→ **Exercise goal**: Exactly retype the lines from the top of the data through the line containing "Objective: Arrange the", leaving out every picture.

→ **Information shown**:
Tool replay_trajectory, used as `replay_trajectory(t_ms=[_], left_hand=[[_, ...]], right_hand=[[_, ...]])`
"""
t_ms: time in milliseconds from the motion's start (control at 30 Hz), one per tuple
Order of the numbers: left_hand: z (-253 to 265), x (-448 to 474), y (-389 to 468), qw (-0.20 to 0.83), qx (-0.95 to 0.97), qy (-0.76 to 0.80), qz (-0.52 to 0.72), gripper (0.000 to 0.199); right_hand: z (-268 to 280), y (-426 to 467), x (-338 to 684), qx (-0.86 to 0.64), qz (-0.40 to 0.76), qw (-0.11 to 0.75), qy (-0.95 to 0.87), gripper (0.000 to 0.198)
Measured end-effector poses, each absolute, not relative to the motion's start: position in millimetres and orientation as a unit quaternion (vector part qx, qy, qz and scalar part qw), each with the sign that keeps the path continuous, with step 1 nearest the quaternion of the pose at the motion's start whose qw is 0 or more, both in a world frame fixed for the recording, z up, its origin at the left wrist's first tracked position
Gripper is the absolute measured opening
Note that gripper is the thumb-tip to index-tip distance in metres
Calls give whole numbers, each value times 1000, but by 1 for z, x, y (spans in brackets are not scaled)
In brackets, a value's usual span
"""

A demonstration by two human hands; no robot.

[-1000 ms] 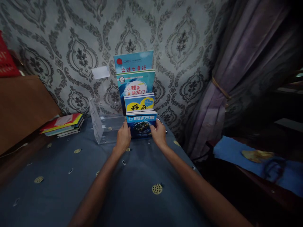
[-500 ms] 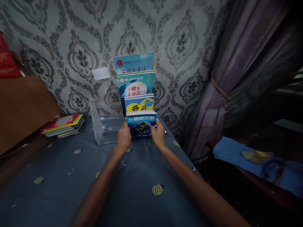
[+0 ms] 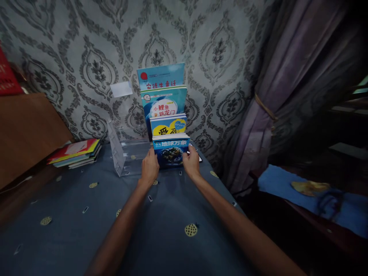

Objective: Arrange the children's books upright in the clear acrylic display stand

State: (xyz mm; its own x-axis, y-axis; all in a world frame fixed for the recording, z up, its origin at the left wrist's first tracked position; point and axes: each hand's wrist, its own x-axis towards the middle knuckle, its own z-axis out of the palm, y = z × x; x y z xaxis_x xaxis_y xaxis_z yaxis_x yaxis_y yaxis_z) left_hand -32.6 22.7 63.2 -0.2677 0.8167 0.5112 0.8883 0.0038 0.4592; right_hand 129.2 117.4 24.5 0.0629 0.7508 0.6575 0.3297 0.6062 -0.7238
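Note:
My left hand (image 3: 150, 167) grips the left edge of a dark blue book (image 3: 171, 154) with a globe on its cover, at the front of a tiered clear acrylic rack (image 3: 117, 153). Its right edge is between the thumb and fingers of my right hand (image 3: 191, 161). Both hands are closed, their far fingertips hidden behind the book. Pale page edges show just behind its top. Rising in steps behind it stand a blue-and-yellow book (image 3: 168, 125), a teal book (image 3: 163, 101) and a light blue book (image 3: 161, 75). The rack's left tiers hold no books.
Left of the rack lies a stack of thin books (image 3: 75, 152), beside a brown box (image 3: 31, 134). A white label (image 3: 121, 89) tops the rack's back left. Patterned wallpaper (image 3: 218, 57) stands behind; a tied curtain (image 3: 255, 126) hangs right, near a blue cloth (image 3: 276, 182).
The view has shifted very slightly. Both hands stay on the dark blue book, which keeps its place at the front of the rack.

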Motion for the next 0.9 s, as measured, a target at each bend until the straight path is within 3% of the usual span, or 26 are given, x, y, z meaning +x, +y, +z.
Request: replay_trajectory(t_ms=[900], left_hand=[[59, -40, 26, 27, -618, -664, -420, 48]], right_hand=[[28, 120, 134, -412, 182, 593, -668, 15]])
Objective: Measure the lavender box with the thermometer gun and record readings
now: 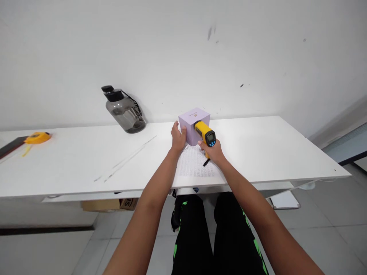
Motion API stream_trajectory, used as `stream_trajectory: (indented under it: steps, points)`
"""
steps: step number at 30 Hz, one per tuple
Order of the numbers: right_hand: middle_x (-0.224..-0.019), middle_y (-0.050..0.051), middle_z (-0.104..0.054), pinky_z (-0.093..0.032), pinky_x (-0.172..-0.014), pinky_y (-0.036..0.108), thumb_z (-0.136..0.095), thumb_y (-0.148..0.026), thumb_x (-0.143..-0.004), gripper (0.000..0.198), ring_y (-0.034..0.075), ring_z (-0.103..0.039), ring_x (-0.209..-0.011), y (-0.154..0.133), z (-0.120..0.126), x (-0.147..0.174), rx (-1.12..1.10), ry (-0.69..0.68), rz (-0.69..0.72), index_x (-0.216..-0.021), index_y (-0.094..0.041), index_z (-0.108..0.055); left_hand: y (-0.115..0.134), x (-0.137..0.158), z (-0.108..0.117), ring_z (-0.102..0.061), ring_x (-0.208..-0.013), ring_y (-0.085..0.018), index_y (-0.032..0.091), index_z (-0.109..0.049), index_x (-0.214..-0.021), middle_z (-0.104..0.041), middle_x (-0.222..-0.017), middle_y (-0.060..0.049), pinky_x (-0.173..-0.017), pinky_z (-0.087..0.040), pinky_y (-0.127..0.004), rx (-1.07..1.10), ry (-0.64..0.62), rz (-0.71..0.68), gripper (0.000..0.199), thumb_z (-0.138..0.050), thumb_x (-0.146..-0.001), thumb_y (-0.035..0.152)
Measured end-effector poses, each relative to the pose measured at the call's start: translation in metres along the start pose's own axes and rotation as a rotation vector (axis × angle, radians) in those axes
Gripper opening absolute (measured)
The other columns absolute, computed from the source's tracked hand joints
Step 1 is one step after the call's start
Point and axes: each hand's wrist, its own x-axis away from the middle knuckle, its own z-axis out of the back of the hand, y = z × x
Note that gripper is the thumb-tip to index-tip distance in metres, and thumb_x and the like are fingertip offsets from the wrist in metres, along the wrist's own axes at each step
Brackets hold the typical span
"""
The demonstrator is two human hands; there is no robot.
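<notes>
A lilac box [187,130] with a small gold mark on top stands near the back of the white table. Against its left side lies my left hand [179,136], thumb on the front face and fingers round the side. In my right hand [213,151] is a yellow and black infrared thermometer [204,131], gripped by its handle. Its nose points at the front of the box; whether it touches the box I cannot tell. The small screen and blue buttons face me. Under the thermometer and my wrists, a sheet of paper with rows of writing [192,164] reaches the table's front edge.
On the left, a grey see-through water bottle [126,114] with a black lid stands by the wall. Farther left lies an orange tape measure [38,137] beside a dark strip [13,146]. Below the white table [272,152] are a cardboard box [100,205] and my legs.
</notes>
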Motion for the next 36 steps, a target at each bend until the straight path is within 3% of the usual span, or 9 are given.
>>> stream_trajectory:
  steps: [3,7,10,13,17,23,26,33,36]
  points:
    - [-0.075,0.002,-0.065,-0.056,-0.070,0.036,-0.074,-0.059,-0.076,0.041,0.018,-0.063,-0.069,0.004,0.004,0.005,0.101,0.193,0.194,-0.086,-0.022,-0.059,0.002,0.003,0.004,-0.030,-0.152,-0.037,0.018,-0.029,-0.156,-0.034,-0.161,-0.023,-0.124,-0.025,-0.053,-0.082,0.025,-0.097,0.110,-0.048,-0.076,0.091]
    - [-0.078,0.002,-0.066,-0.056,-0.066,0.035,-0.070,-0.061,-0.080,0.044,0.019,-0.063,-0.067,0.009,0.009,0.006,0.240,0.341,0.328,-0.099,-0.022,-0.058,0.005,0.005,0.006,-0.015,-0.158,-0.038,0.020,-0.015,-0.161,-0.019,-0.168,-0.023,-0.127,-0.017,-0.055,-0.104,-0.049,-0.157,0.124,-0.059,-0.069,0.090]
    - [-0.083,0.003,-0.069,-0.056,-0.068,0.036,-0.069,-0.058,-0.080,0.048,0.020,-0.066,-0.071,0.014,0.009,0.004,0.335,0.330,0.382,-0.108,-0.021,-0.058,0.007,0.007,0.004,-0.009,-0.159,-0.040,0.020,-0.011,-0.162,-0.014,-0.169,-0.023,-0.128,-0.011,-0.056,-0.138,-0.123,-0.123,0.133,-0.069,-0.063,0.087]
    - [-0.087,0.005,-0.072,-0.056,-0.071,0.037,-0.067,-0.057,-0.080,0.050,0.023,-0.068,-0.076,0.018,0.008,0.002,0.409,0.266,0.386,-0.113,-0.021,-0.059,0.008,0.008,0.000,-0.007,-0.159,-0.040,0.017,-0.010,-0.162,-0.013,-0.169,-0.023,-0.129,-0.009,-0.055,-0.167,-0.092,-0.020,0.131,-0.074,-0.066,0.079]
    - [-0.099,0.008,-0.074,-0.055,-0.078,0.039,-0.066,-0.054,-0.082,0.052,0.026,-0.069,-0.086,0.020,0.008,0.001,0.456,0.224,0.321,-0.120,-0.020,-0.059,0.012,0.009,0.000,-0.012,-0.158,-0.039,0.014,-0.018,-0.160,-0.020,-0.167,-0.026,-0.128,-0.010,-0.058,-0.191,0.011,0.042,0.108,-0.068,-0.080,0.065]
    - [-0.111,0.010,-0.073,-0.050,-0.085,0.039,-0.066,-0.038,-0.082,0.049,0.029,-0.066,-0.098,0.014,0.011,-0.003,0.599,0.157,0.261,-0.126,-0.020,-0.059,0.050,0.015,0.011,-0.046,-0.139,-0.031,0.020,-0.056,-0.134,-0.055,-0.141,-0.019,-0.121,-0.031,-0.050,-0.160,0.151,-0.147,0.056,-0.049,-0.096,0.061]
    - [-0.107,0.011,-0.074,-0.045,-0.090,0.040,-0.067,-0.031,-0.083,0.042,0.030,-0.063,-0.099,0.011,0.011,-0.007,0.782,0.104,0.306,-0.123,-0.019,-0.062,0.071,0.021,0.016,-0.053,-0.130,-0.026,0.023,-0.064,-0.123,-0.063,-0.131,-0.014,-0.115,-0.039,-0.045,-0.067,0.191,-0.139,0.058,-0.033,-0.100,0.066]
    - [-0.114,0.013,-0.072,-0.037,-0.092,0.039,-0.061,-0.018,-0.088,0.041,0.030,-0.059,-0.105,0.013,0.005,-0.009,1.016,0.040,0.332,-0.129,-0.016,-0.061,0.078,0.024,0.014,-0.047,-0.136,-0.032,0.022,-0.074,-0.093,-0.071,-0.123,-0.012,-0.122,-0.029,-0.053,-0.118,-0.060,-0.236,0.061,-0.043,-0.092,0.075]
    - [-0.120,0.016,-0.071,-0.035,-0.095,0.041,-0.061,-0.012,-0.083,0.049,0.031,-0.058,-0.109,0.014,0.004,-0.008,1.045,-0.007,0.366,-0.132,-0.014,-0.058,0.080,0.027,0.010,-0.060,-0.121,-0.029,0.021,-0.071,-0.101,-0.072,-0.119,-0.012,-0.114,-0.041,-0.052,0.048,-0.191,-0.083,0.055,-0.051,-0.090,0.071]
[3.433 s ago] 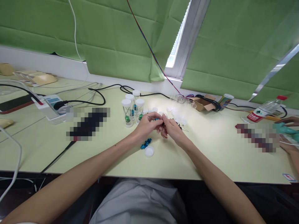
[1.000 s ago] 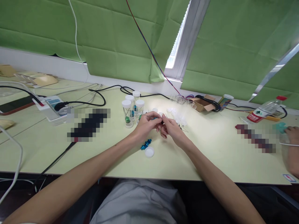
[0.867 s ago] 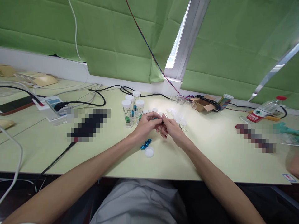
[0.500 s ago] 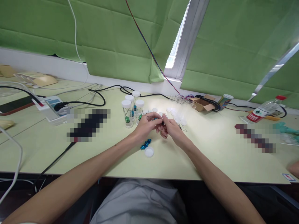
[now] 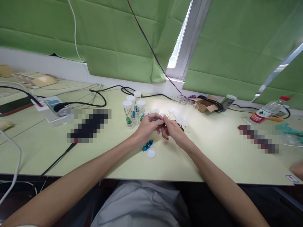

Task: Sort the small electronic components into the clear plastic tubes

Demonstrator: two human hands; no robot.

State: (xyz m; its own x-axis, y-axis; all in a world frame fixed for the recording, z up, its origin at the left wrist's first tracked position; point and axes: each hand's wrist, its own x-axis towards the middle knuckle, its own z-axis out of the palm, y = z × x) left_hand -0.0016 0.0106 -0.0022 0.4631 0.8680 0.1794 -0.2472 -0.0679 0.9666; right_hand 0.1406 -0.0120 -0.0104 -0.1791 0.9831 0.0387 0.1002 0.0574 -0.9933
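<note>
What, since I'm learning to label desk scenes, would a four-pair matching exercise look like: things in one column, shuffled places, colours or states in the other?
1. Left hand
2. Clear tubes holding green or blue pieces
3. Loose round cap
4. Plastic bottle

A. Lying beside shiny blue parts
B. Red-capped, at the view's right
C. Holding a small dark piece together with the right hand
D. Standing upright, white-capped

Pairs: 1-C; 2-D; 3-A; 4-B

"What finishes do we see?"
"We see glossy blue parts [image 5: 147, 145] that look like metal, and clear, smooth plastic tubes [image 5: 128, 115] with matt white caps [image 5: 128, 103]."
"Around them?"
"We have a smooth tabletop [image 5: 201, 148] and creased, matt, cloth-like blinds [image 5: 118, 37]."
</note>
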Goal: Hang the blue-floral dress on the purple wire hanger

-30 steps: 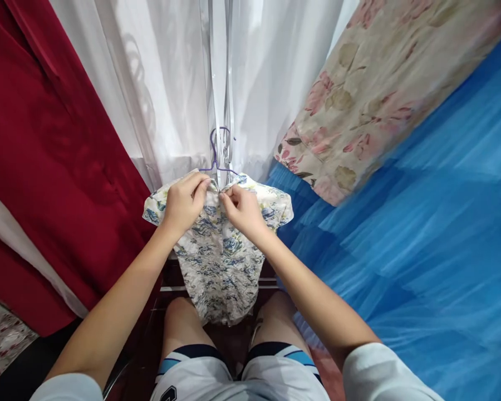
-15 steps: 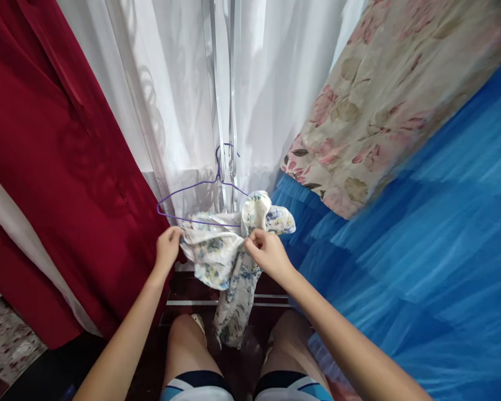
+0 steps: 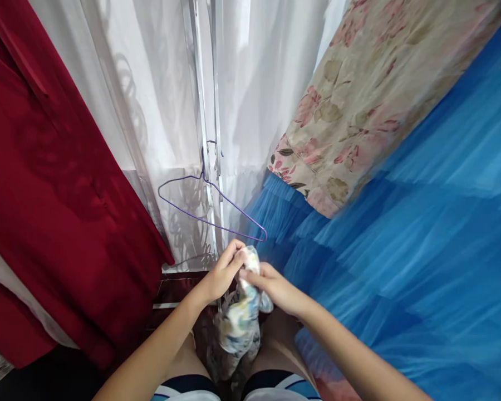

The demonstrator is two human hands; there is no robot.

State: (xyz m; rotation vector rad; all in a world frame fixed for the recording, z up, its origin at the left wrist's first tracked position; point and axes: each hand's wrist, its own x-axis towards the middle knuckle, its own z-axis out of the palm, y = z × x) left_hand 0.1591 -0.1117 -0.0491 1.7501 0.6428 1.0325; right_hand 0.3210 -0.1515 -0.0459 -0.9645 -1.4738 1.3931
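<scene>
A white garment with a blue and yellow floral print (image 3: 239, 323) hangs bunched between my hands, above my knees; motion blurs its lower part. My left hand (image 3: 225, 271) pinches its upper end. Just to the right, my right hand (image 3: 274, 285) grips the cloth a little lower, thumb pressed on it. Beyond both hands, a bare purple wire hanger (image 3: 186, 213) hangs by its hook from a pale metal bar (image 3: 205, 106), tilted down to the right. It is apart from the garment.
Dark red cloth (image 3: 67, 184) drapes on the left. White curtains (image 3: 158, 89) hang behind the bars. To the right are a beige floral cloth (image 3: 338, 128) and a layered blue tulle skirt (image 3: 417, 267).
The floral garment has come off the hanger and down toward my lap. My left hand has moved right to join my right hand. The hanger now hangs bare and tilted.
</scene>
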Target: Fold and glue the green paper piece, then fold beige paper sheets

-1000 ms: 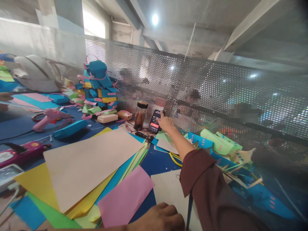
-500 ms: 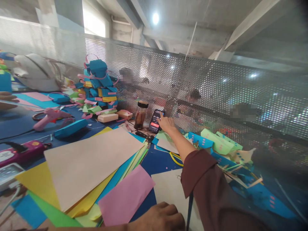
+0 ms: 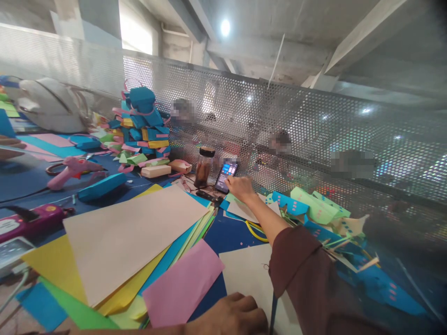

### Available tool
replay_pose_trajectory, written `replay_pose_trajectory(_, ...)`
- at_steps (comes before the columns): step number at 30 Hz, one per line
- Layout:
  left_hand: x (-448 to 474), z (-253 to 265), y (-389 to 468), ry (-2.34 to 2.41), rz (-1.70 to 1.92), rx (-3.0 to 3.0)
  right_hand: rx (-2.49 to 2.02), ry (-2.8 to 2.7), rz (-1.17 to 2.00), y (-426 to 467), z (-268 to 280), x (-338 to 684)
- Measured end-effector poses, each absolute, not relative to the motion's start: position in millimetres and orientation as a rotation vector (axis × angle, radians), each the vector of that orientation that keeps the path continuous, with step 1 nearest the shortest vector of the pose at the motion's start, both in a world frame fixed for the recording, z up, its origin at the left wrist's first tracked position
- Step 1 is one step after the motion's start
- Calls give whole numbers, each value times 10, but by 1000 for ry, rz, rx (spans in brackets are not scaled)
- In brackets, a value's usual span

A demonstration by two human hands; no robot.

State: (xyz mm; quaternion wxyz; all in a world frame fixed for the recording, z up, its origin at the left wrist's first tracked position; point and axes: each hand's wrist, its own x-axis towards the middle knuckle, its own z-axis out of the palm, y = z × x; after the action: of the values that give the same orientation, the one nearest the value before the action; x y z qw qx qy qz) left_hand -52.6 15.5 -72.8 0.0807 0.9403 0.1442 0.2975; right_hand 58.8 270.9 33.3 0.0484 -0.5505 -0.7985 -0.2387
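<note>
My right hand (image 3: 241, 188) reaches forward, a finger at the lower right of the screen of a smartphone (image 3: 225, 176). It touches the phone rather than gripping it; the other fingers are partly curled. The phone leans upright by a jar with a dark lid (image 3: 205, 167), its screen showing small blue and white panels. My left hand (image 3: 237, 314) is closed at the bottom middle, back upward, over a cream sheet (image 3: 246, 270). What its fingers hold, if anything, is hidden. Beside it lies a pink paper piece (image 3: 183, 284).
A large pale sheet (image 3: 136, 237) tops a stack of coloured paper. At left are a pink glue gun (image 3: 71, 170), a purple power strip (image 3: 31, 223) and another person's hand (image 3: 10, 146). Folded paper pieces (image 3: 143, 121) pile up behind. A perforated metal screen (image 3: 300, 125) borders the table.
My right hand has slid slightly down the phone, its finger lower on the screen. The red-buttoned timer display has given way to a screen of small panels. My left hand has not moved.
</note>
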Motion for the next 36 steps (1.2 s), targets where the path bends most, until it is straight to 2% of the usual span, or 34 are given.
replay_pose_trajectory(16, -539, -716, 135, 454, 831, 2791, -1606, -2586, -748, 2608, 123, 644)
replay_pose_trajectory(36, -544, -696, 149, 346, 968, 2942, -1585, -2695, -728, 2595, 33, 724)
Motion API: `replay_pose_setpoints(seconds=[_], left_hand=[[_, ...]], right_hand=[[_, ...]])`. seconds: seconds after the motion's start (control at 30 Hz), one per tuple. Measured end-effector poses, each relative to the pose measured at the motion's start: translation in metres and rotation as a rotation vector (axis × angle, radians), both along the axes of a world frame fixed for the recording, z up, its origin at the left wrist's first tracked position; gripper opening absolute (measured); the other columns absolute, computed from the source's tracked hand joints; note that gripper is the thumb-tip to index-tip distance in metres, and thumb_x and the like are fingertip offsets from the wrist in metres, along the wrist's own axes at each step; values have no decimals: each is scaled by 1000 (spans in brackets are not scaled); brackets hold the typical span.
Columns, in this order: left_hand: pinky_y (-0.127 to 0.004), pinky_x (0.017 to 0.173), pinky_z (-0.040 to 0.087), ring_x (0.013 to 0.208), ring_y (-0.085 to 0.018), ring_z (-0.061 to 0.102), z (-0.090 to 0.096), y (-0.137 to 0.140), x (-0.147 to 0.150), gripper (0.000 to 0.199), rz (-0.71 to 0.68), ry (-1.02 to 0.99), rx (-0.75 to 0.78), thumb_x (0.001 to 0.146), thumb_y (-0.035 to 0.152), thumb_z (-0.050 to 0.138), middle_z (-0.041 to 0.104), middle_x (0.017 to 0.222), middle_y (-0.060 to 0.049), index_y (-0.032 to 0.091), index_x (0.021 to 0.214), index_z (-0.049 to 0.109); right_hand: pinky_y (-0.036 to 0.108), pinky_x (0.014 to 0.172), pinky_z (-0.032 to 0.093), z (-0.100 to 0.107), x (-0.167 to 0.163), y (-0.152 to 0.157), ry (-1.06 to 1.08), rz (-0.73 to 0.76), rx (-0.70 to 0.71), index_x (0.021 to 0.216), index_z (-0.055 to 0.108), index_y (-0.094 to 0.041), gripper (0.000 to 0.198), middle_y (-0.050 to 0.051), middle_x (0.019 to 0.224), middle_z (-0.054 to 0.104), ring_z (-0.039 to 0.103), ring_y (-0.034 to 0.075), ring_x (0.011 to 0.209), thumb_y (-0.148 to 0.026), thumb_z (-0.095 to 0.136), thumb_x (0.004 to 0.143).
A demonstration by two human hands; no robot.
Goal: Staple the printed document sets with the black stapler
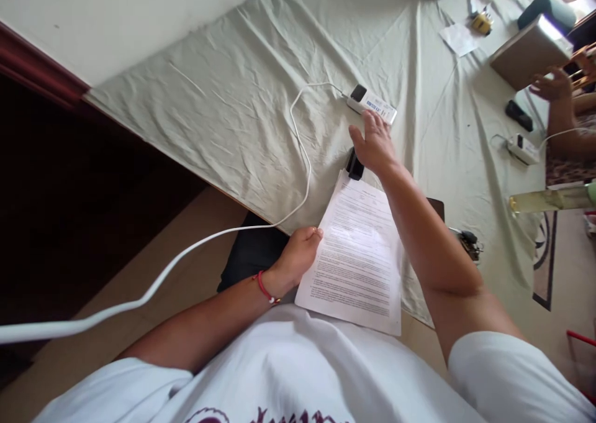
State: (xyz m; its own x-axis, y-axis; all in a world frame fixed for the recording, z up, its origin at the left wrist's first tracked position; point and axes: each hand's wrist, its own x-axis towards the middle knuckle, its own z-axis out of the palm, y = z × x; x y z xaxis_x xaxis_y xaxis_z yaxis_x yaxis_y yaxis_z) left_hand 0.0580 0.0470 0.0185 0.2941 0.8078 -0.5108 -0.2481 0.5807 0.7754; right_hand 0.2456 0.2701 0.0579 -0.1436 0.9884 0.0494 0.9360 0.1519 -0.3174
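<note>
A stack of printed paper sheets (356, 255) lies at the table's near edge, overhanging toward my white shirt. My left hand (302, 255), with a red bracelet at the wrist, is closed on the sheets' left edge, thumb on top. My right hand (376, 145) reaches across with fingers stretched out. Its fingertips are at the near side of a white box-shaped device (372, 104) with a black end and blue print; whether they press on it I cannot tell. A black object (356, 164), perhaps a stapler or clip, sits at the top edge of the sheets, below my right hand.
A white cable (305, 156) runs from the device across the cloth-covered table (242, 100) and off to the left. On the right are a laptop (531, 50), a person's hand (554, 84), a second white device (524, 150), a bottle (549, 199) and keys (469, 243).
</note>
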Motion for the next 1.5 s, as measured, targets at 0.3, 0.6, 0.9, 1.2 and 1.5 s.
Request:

→ **Finished exercise**:
Tool replay_trajectory, used as `replay_trajectory(t_ms=[_], left_hand=[[_, ...]], right_hand=[[_, ...]])`
"""
t_ms: time in milliseconds from the motion's start (control at 30 Hz), one per tuple
Order of the numbers: left_hand: z (-253 to 265), x (-448 to 474), y (-389 to 468), qw (-0.20 to 0.83), qx (-0.95 to 0.97), qy (-0.76 to 0.80), qz (-0.52 to 0.72), gripper (0.000 to 0.199); right_hand: z (-268 to 280), y (-426 to 467), x (-338 to 684), qx (-0.86 to 0.64), qz (-0.40 to 0.76), qw (-0.11 to 0.75), qy (-0.95 to 0.87), gripper (0.000 to 0.198)
Measured end-effector poses, each absolute, not relative to the motion's start: position in millimetres and orientation as a unit quaternion (vector part qx, qy, qz and scalar part qw), each with the sign that keeps the path continuous, with step 1 nearest the quaternion of the pose at the motion's start whose qw is 0 or more, both in a world frame fixed for the recording, z up, its origin at the left wrist's first tracked position
Gripper is the absolute measured opening
Note that gripper is the thumb-tip to index-tip distance in metres
Calls give whole numbers, each value times 1000, but by 1 for z, x, y (spans in brackets are not scaled)
In brackets, a value's usual span
"""

A demonstration by two human hands; no robot.

[-1000 ms] 
[-500 ms] 
[+0 ms] 

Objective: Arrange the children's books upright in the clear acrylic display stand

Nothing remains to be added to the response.